Preamble is utter bullshit.
#1 This is also bullshit. Good manners and discipline does not correlate with good appearance.
#2 This is quite good advice apart from the "yes sir" bit which is kinda creepy.
#3 Quite good advice actually.
#4 Also very good advice. I can't stand being in debt. Honesty, integrity and punctuality are also quite good things.
#5 It's horribly hypocritical of me to say it but this is also good.
#6 I don't really get this paragraph at all. Striving to win is good I guess but humility is a good trait as well.
#7 Bullshit?
#8 Dunno about this one. I always thought that complimenting achievements means you'll want to achieve more.
#9 Aside from the more questionable elements (snake killing and Christian boys) this is also quite reasonable.
#10 I think this needs to be balanced somewhat. Yes, there is a time and a place for authority, but people should learn when it's right to question the powers that be.
#11 I don't really agree with this. Aggression just begets more aggression. You should only fight if you have to.
#12 This is a fair point. Teaching independant decision-making is always good.
#13 Now this is just being a spoilsport. A little informality never hurt anyone.
#14 This is good advice except the bit about masculine and feminine chores. That kind of crap /really/ annoys me. Everyone should learn how to do housework and it should be shared equally.
#15 Really, really good advice.
#16 ...hrm, I dunno. I take offence to the idea that younger brothers should have authority over their older sisters. Also, leadership isn't for everyone.
#17 I think this contradicts #15 somewhat. Let him choose his own heroes based on what he wants to do with his life.

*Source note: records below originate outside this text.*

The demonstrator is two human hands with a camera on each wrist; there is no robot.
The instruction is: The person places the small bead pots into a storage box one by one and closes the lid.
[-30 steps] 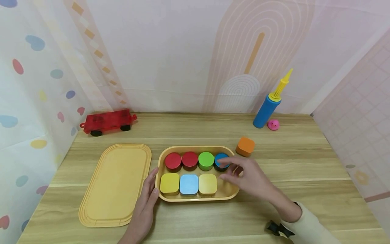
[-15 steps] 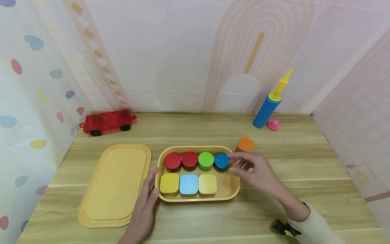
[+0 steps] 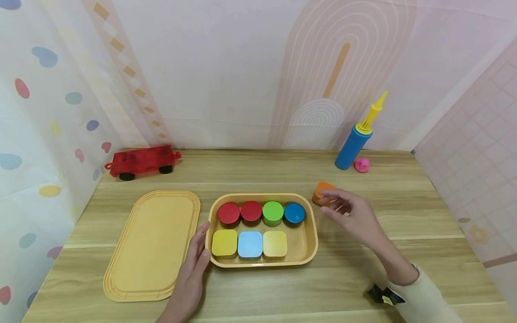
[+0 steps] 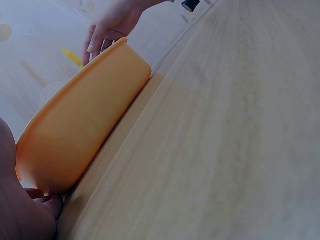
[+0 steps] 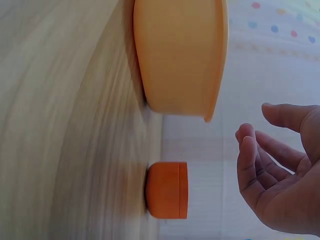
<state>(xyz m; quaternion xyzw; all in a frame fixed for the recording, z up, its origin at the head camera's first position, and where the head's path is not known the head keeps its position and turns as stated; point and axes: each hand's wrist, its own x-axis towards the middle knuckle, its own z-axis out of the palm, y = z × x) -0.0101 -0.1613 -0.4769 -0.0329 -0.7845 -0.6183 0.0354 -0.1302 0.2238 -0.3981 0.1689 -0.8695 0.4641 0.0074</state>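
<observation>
A yellow-orange box (image 3: 302, 242) holds round pieces in red, green and blue (image 3: 294, 213) along its back. Rounded-square yellow, light blue and pale yellow (image 3: 275, 243) pieces line its front. My left hand (image 3: 190, 276) rests against the box's left end, fingers fairly straight and touching the wall. Right of the box, my right hand (image 3: 355, 217) hovers with loosely bent fingers and nothing between them. Behind its fingertips an orange rounded-square piece (image 3: 322, 190) sits on the table, partly covered in the head view. The right wrist view shows a gap between hand and orange piece (image 5: 167, 190).
A flat yellow lid (image 3: 155, 246) lies left of the box. At the back left stands a red toy wagon (image 3: 143, 161). A blue and yellow hand pump (image 3: 353, 146) and a pink toy duck (image 3: 362, 165) stand at the back right. Patterned cloth backs the table.
My right hand has withdrawn from the blue round piece, leaving it in the box, and moved right to the orange piece. The left hand has stayed at the box's left end.
</observation>
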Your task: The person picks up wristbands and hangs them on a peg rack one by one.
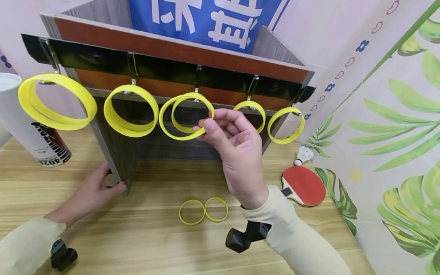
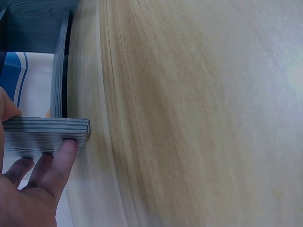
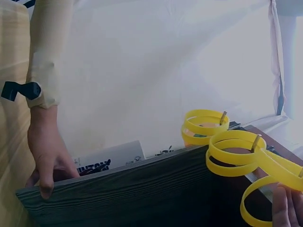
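Observation:
My right hand [image 1: 240, 152] pinches a yellow ring [image 1: 182, 138] between thumb and fingers, at the middle hook [image 1: 197, 82] of a black strip. Another yellow ring [image 1: 175, 120] shows just behind it on that hook. In the right wrist view, the fingertips [image 3: 280, 208] appear at the lower right, against the yellow rings [image 3: 279, 170]. My left hand [image 1: 93, 194] grips the lower front edge of the grey wooden stand's side panel [image 1: 115, 152]. Seen from the left wrist, thumb and fingers lie on either side of the panel edge [image 2: 47, 125].
Yellow rings [image 1: 130, 131] hang on the other hooks either side. Two rings [image 1: 191, 223] lie on the wooden table [image 1: 154, 244]. A red table tennis bat [image 1: 304, 185] and a shuttlecock [image 1: 304, 154] lie at right. A white tube [image 1: 38, 141] stands left.

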A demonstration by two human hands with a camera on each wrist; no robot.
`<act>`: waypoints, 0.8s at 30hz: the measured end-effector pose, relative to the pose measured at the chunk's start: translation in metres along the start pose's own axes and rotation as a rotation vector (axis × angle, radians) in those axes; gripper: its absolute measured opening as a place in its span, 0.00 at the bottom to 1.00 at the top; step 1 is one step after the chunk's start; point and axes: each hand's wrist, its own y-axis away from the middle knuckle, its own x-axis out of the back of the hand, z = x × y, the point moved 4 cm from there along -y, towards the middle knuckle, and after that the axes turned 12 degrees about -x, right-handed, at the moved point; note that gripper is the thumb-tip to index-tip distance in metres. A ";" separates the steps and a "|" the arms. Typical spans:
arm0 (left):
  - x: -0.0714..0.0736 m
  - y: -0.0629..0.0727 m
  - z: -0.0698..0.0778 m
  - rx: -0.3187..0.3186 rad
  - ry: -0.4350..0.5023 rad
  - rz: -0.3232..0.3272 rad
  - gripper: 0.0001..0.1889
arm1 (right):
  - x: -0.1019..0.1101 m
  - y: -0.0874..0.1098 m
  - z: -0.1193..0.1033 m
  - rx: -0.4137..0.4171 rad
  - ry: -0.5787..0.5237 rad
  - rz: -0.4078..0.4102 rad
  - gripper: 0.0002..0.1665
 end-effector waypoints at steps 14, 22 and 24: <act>-0.001 -0.001 -0.001 -0.023 -0.013 0.022 0.34 | 0.004 0.000 0.014 -0.016 0.057 -0.002 0.10; 0.000 0.001 -0.003 -0.009 -0.013 0.007 0.35 | 0.002 0.002 0.016 0.008 0.084 -0.003 0.10; 0.000 0.001 -0.002 -0.003 -0.013 0.004 0.35 | 0.001 0.002 0.016 0.012 0.091 -0.009 0.10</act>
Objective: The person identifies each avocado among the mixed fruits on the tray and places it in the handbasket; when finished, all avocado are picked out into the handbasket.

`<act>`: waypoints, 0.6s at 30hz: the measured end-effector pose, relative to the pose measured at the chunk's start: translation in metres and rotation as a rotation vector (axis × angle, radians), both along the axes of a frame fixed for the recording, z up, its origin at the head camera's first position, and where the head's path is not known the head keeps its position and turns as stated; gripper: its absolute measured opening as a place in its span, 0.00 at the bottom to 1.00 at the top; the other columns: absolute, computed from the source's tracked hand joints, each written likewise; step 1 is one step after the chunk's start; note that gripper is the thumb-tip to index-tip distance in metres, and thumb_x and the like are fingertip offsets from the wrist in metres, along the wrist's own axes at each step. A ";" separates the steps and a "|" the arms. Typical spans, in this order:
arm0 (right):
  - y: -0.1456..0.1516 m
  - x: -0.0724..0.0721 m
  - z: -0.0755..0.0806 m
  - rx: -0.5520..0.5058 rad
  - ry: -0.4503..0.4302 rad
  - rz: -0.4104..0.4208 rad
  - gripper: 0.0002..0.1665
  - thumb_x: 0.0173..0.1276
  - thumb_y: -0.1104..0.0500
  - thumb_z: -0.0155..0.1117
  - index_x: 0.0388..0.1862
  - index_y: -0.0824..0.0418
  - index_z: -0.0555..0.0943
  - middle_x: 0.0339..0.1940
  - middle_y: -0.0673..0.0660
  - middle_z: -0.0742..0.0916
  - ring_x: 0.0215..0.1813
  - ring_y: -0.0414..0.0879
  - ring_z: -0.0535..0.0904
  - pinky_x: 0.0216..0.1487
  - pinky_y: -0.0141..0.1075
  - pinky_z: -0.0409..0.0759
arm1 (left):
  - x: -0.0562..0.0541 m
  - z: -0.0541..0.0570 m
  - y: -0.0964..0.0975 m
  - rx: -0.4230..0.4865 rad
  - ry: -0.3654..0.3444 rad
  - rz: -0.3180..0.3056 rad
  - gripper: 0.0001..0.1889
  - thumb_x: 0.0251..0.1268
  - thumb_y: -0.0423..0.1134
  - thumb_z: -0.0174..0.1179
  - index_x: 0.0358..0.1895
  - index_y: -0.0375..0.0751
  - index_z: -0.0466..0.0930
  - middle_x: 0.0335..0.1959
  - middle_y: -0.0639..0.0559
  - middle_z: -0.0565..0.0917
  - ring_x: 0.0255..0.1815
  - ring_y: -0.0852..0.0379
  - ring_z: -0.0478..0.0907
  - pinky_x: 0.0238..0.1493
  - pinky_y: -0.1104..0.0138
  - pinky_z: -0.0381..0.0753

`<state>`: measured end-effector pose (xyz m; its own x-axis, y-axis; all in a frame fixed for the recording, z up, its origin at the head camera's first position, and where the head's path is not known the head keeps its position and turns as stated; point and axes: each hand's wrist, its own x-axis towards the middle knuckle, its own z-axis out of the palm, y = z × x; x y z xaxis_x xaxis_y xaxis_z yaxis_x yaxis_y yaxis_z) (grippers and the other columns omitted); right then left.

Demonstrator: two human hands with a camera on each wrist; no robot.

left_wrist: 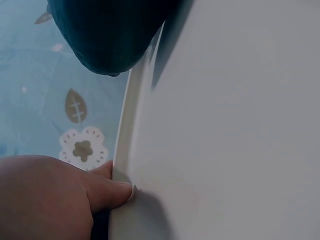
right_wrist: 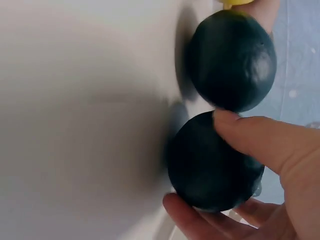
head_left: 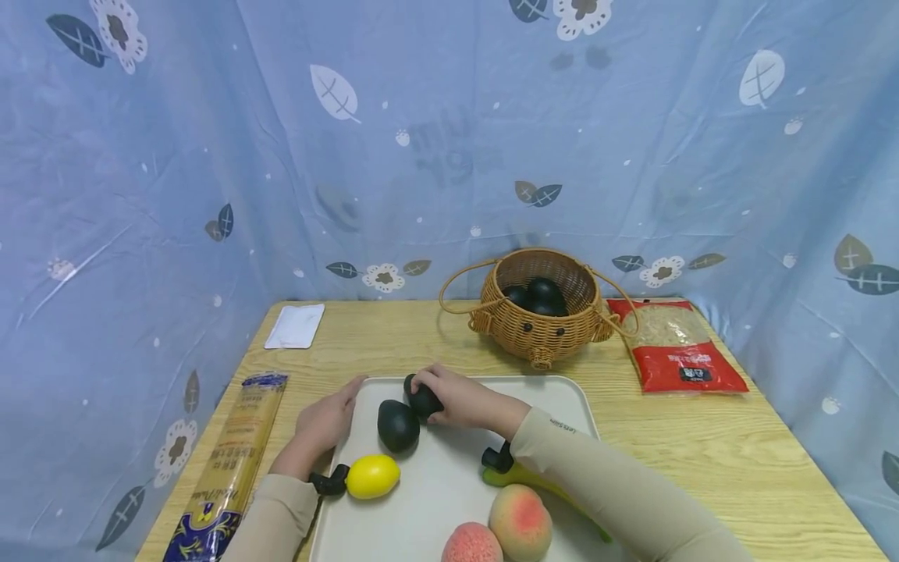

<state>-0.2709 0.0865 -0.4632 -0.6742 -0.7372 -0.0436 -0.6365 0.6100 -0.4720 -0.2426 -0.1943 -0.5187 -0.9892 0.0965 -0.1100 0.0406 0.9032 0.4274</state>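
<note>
On a white tray [head_left: 431, 488], my right hand [head_left: 460, 396] grips a dark avocado [right_wrist: 212, 162], thumb on one side and fingers on the other. A second dark avocado [head_left: 397, 426] lies right beside it, nearer my left hand [head_left: 325, 421]. That left hand pinches the tray's left rim, its thumb [left_wrist: 112, 192] over the edge in the left wrist view. Close to the left wrist sits a yellow lemon [head_left: 372, 477]. Two peaches [head_left: 520, 521] lie at the tray's near side, and a banana [head_left: 495, 477] is partly hidden under the right forearm.
Behind the tray stands a wicker basket [head_left: 516, 332] with looped handles, holding dark avocados [head_left: 545, 295]. A red food bag [head_left: 688, 363] lies to its right. At left are a long pasta packet [head_left: 235, 460] and a white packet [head_left: 295, 326]. A blue curtain [head_left: 435, 140] hangs around the table.
</note>
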 end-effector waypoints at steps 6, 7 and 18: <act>0.001 0.002 0.000 0.039 -0.008 0.016 0.30 0.71 0.65 0.72 0.68 0.47 0.76 0.76 0.63 0.70 0.68 0.62 0.78 0.67 0.52 0.78 | -0.001 0.001 0.002 -0.005 0.014 -0.001 0.27 0.86 0.41 0.43 0.83 0.49 0.62 0.69 0.36 0.79 0.63 0.31 0.79 0.61 0.36 0.76; 0.002 0.002 0.000 0.047 -0.001 0.020 0.31 0.72 0.65 0.71 0.70 0.46 0.76 0.78 0.64 0.69 0.69 0.63 0.77 0.67 0.52 0.78 | -0.001 0.001 0.002 -0.008 0.015 -0.001 0.27 0.86 0.40 0.43 0.83 0.49 0.62 0.69 0.36 0.79 0.63 0.31 0.79 0.61 0.36 0.76; 0.016 0.001 0.010 -0.052 0.047 -0.020 0.31 0.73 0.66 0.70 0.72 0.52 0.76 0.79 0.69 0.67 0.69 0.65 0.77 0.66 0.53 0.79 | -0.001 -0.003 0.001 -0.013 -0.001 0.011 0.27 0.86 0.40 0.43 0.83 0.50 0.61 0.71 0.36 0.76 0.66 0.31 0.77 0.61 0.37 0.76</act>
<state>-0.2695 0.1022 -0.4537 -0.6896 -0.7238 0.0262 -0.6462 0.5985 -0.4735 -0.2437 -0.1936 -0.5222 -0.9901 0.0843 -0.1126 0.0302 0.9092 0.4154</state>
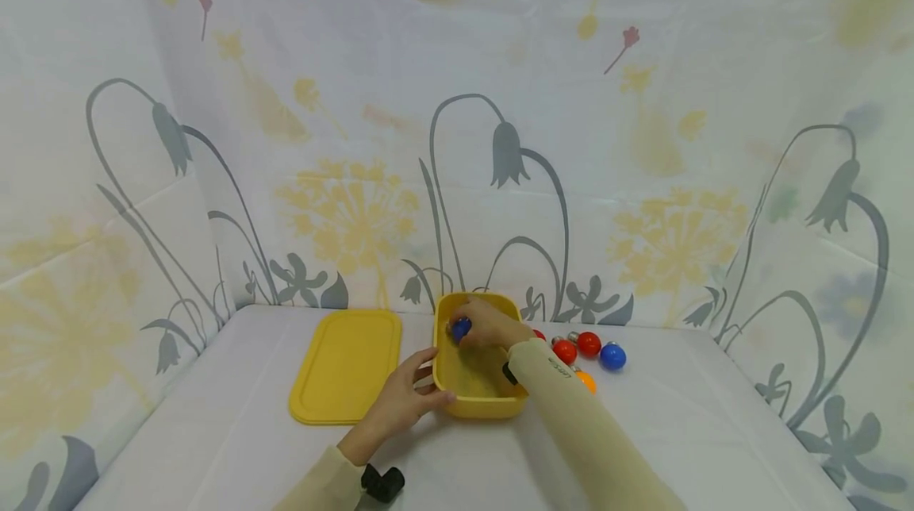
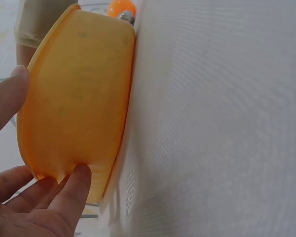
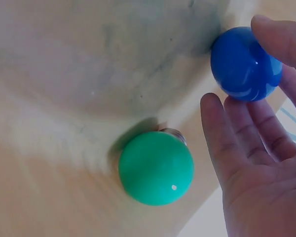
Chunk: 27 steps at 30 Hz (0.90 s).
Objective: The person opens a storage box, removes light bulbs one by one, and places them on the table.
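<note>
My right hand (image 1: 489,324) reaches inside a yellow plastic container (image 1: 481,409) and pinches a blue light bulb (image 1: 461,328) between thumb and fingers. In the right wrist view, that blue bulb (image 3: 244,64) is by the inner wall. A green light bulb (image 3: 156,168) with a metal base lies inside the container too; from the head view it is hidden. My left hand (image 1: 403,396) holds the container's near left corner. Seen from the left wrist, its thumb (image 2: 10,96) is at the rim and the fingertips (image 2: 81,173) press the outer wall.
Left of the container, a flat yellow lid (image 1: 346,368) lies on the white cloth. To its right are several bulbs: red ones (image 1: 589,344), a blue one (image 1: 612,356) and an orange one (image 1: 586,382), partly behind the right sleeve. A flower-printed curtain (image 1: 457,138) stands behind.
</note>
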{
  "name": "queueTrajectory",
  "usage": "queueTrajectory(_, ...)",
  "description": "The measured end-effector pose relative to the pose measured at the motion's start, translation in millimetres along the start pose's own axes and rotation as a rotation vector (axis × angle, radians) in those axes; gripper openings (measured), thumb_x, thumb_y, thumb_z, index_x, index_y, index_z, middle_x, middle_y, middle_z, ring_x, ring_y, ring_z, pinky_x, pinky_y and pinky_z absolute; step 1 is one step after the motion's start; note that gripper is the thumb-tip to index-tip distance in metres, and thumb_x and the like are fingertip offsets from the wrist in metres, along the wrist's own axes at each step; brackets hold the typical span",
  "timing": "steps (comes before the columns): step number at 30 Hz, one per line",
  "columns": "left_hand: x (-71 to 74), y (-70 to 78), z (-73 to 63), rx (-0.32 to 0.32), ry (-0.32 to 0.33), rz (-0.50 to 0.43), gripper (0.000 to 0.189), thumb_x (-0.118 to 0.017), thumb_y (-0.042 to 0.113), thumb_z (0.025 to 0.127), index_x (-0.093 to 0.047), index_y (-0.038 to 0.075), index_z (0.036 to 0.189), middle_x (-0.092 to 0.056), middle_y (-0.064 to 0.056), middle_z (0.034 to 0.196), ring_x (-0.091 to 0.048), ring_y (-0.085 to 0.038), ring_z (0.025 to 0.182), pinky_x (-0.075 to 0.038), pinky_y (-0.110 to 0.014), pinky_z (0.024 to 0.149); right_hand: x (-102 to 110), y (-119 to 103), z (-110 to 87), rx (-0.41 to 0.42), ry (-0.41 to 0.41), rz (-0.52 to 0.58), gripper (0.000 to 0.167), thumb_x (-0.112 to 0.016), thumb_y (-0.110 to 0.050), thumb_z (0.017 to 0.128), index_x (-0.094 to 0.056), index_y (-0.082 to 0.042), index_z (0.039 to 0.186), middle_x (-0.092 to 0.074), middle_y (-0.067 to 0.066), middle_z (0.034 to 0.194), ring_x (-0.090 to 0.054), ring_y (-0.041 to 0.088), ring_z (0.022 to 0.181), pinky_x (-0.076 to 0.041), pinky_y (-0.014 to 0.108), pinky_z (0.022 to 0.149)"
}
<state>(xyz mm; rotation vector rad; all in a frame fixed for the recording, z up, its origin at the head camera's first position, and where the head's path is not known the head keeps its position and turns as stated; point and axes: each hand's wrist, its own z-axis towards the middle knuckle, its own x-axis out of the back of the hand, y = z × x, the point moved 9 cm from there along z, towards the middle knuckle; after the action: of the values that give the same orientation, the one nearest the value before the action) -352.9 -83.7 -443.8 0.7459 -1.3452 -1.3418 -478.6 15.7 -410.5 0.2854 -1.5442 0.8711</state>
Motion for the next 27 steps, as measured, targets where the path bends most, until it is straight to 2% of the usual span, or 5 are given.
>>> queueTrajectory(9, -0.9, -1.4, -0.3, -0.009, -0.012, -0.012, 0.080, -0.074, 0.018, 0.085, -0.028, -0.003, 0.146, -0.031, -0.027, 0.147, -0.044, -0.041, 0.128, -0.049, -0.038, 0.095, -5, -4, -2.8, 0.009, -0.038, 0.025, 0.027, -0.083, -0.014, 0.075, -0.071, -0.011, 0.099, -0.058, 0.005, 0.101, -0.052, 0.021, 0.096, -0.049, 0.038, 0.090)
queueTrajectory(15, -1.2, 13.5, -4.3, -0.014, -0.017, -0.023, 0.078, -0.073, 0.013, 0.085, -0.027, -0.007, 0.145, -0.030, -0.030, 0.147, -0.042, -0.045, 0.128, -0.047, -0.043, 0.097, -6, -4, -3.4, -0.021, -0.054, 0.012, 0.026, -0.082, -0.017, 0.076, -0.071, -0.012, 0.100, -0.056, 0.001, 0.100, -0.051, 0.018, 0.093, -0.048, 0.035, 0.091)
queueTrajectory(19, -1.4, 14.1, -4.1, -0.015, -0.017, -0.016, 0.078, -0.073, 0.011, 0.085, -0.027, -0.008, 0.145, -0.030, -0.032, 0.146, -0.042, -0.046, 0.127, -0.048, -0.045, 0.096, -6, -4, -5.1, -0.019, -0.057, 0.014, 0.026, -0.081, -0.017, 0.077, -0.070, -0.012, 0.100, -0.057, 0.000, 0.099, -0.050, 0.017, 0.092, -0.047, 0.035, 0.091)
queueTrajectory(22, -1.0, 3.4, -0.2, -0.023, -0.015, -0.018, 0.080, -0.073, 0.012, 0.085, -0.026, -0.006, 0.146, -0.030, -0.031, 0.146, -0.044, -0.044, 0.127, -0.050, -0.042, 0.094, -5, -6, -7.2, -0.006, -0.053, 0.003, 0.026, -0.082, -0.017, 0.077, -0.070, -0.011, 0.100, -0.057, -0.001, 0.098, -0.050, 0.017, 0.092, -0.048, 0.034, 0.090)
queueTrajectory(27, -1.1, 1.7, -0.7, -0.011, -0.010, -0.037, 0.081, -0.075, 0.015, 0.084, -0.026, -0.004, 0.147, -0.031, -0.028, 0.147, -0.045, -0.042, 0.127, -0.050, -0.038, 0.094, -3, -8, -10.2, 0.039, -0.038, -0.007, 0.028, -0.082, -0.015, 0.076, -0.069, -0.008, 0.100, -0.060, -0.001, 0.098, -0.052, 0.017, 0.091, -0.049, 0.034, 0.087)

Hrm. Aside from the Christian rhetoric, this guy does make a lot of good points about raising children properly. The real issue I have with the article is that this isn't about raising *manly* boys, it's about raising well-adjusted, functioning members of society. Masculinity and femininity have nothing to do with it; a soft-spoken, gentle and effeminate guy can be just as well-mannered and honest as a masculine guy.


----------



## spaekle (Jan 3, 2010)

1. Pff, wow. Just no.

2. If you never give the kid the opportunity to be a leader himself, I doubt he'll ever be more than a follower. Leaders make the rules. And fuck that yes sir/yes ma'am shit. Teach him to be respectful, not to treat you like you're his CO or something.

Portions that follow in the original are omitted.